An excellent way of maximising your benefits is by using the health care provider networks or designated service providers (DSPs) specified in your particular medical scheme, says Peter Jordan, Principal Officer of Fedhealth

WE all want to get the most out of our medical aid schemes. The key to achieving this is by understanding and using your medical scheme benefits to their best effect.

An excellent way of maximising your benefits is by using the health care provider networks or designated service providers (DSPs) specified in your particular medical scheme, says Peter Jordan, Principal Officer of Fedhealth.

“These networks have been created with scheme members and health providers’ interests at heart,” explains Jordan. “These partnership models ensure that medical scheme members have access and cost certainty when visiting one of the designated service providers (DPS), and this ensures that their scheme benefits are maximised.”

Jordan goes on to explain how these partnership models or networks of DSPs benefit all involved. Healthcare providers, who can opt to belong to various networks, gain because they are ensured cost-certainty in terms of the payments they will receive from the medical schemes, and the schemes in turn are able to anticipate future healthcare provider related costs via these models.

“Partnering with healthcare providers keeps costs stable by alleviating unanticipated spikes in healthcare costs that could jeopardise the financial stability of medical schemes going forward.”

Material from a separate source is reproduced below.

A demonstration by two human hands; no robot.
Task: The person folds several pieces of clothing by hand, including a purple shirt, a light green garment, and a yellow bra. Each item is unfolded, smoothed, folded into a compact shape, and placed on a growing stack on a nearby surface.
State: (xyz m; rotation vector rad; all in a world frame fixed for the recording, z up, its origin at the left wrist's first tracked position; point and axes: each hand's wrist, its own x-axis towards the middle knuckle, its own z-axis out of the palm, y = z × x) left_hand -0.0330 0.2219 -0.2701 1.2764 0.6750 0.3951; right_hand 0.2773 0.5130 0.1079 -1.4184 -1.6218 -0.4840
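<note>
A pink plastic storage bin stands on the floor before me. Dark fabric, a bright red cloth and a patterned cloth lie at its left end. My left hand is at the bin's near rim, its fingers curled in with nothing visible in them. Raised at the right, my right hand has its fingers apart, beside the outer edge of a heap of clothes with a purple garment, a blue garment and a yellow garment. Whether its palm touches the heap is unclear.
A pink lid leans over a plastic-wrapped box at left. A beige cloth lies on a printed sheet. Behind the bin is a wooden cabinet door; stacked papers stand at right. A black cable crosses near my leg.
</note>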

A medical scheme like Fedhealth has three categories of DSPs or healthcare provider networks:

– GP Partnerships (there currently are 4 579 service providers on this specific network).

– Specialist Partnership (there are currently 3 629 specialist service providers on this network)

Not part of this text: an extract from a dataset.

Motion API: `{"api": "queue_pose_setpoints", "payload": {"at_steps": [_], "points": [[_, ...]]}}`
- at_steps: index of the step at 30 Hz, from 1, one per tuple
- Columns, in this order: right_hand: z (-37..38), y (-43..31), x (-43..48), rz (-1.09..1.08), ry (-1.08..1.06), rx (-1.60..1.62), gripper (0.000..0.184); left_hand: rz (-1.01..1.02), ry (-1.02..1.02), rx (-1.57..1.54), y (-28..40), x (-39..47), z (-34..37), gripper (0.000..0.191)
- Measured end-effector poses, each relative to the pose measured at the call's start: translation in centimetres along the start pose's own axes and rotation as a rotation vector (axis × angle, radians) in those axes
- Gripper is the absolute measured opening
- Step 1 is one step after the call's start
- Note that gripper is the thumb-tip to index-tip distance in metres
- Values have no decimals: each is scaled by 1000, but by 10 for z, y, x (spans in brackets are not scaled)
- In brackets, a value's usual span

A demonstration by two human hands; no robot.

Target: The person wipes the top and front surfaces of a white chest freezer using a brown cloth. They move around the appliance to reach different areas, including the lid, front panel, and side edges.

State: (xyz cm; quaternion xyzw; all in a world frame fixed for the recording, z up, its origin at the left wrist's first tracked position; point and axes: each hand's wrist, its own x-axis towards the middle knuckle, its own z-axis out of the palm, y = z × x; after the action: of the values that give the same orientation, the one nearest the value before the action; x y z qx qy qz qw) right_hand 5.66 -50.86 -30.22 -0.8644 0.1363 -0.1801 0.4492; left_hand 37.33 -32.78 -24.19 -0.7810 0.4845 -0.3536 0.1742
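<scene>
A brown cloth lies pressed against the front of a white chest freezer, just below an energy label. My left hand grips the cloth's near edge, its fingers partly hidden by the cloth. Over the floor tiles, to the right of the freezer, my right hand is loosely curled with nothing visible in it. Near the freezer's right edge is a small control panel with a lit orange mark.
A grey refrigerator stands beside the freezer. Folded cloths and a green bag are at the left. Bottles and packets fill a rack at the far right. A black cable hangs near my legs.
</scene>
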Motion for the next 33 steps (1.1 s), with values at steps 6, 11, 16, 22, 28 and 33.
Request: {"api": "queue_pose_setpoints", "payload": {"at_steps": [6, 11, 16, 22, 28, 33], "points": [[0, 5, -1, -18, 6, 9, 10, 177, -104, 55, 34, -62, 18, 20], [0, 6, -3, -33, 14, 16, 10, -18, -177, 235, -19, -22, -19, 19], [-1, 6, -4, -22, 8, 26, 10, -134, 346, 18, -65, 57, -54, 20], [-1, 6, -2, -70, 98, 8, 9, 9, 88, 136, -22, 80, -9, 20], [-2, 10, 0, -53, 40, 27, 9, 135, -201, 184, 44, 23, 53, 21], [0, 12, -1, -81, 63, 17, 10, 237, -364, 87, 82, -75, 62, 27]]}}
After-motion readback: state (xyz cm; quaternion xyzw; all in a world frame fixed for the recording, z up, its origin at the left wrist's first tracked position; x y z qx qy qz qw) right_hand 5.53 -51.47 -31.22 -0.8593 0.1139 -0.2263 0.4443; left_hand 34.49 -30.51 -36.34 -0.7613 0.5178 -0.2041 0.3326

– Pharmacy Partnership (1 739 pharmacies currently listed)

Jordan suggests that members of medical schemes ensure they use a DSP or health provider within their scheme’s network in order for their prescribed minimum benefits (PMBs) to be paid in full.

“Eighty one per cent of our claiming beneficiaries are making use of our GP partnership,” says Jordan. “It really is in your best interests to ensure that your treating doctor belongs to the specialist or GP partnership, or to make use of a DSP for all consultations and treatment, because this extends your benefits and reduces out-of-pocket co-payments,” says Jordan.